I am learning to let go of this need for people to understand, or approve of the fact that I feel safest by myself because this type of emotional depth leaves you open to what others bring in a profound way. If someone drops a coin into a shallow fountain it can easily be retrieved, but not so if it falls into a well.
This type of depth and sensitivity demands heightened responsibility for our perceptions. There is a tendency to project an insecurity onto someone else and call it a “bad vibe;” to fear abandonment and perceive a person not texting back quickly enough as proof they’d leave and permission to shut down emotionally. We cut others off at the sign of any discomfort rather than search within to find the root. But see, the more depth one has, the harder it is to find that root. Searching the bottom of a shallow fountain or pool? Easy enough. Digging up projections from the bottom of a well? Not so much.
But this type of work is necessary for all of us regardless of our emotional capacity, and for me it demands silence so that I can discern the voice of my triggers from the voice of intuition.
Because I’m sensitive.
I feel people without hearing them. So when they speak and their words contradict their energy, I feel that split as if I’m being sliced apart.
I like spending time with people who are quiet on the inside. There’s no grasping or clawing at you from inside them. They feel like peace. Their energy is still, even if their emotions are not. Like the ocean roiling with rage, there’s a stillness underneath the surface; a knowing, perhaps, that the waves always return to. It is beautiful.
I love spending time by the ocean and among trees and in sunshine, because nature doesn’t speak but you can feel its song. A steady rhythm of creation, pulsing, reassuring…
I feel lonely around most people, but not in nature. In nature I’m in the presence of a true friend.
I feel its stillness and wisdom and know I’m loved.
I sit in the shade of a tree and know my worthiness.
I say nothing yet feel and know my connection to it; know I’m understood by it.
And how could it not understand when the Earth holds the history of all of humanity, and the memory of its birth and evolution within it?
It has tasted blood and piss and shit; housed the dead; felt the agony of being scorched and cut down.
The Earth, the ocean, the sun… transmutes it all.
It embraces the dead and breeds life.
The sun rises every day; a new moment emerges, along with new hope and possibility regardless of the severity of yesterday’s storms.
There is no greater teacher, no wiser guru.
Nature is the true Master.
I imagine myself lying in the woods or on a beach, my body dissolving into soil or sand, and in that feeling of melting into nothingness I sense my wholeness.
I love the feeling of the sun shining down on my back; love to feel its warmth radiate throughout my body.
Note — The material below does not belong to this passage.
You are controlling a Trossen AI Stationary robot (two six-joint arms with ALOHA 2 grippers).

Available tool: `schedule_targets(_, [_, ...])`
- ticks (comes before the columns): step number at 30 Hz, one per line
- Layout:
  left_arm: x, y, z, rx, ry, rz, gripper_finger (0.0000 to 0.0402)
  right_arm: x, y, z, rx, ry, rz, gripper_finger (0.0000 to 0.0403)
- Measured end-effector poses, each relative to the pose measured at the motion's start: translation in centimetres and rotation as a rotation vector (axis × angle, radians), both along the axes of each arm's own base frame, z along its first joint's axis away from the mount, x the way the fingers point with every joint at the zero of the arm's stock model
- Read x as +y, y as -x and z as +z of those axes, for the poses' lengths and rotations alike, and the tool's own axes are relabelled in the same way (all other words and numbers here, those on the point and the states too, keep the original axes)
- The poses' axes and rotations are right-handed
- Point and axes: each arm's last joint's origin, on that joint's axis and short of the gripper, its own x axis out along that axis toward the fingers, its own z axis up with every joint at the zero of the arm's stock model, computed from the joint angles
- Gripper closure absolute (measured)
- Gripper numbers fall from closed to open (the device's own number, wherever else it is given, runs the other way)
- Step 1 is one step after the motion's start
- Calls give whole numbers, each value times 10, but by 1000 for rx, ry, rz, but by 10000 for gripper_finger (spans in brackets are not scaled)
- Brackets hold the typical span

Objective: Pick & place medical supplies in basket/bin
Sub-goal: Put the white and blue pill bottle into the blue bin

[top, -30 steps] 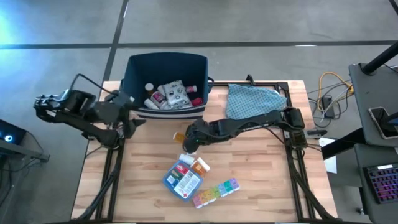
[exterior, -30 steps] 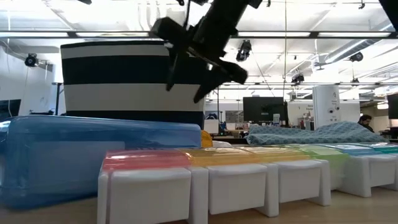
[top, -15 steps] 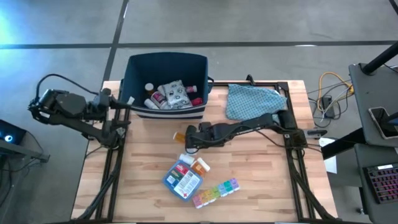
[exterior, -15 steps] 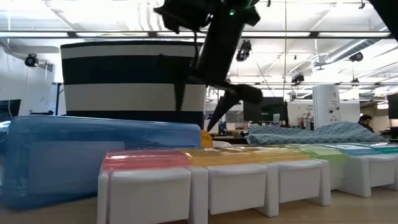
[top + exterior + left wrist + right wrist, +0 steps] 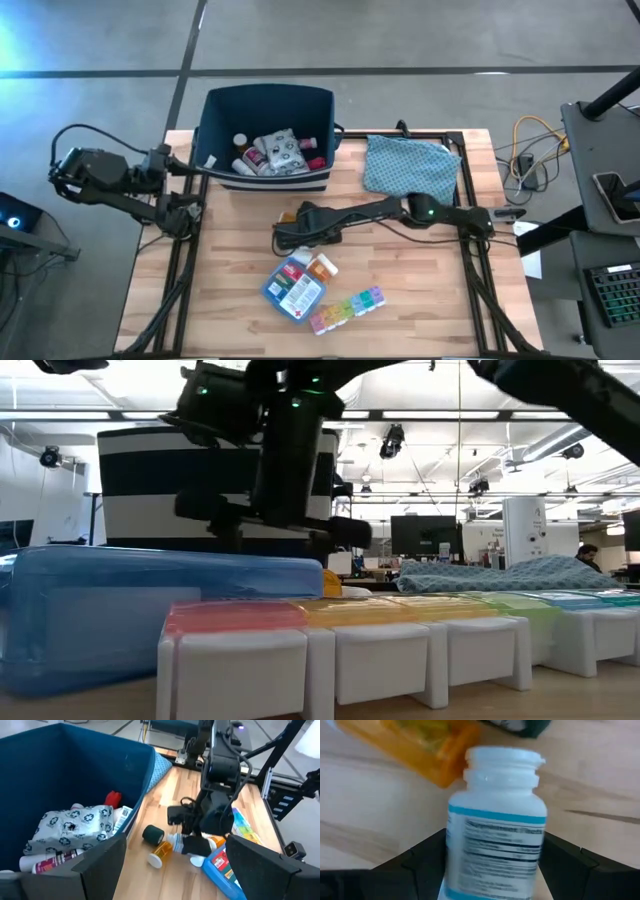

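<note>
The navy bin (image 5: 265, 105) stands at the table's far edge and holds several supplies. A white bottle (image 5: 495, 830) with a blue-edged label lies on its side on the wood, its white cap pointing at an orange pill bottle (image 5: 415, 742). My right gripper (image 5: 288, 240) points down over the white bottle, open, one finger (image 5: 422, 857) on each side of it. My left gripper (image 5: 182, 870) is open, with nothing between its fingers, just outside the bin's near left corner. A blue first-aid pouch (image 5: 293, 290), a second orange bottle (image 5: 322, 266) and a rainbow pill organizer (image 5: 347, 307) lie nearer the front. My right gripper's fingers stand close against the two long sides of the white bottle (image 5: 455, 850), coming from above and lying across it. I cannot tell whether they touch it. The bottle lies flat on the table.
A teal patterned cloth pouch (image 5: 410, 165) lies at the table's far right. A dark roll (image 5: 152, 835) sits by the orange bottle near the bin's front wall. In the low view the pill organizer (image 5: 350, 640) and the blue pouch (image 5: 120, 610) fill the foreground.
My right gripper has come down toward the table and a little toward its left edge, rolling about as it went, and now straddles the white bottle. My left gripper has drawn back from the bin's corner toward the table's left edge.
</note>
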Motion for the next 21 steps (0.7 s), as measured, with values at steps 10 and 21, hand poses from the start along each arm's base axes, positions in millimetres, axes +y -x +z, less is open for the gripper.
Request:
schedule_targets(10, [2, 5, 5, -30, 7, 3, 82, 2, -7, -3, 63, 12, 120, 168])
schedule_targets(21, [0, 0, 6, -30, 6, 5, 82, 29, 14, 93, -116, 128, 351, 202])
Sunlight re-energizes me.
Sometimes, depression visits like an estranged friend; a relationship I’ve outgrown but can still appreciate for its former significance.
Moments of despondency pass like tropical storm clouds and the sun shines again.
Nature teaches me the transience of all things; teaches me to surrender to cycles of joy and pain.
I’ve learned to honor the changing seasons inside of me.
Pain points to all I need to unlearn so that I can see the world anew.
So that I can see myself as I truly am.
Joy reminds me worthiness does not need to be earned.
Nature shows me to be still through it all.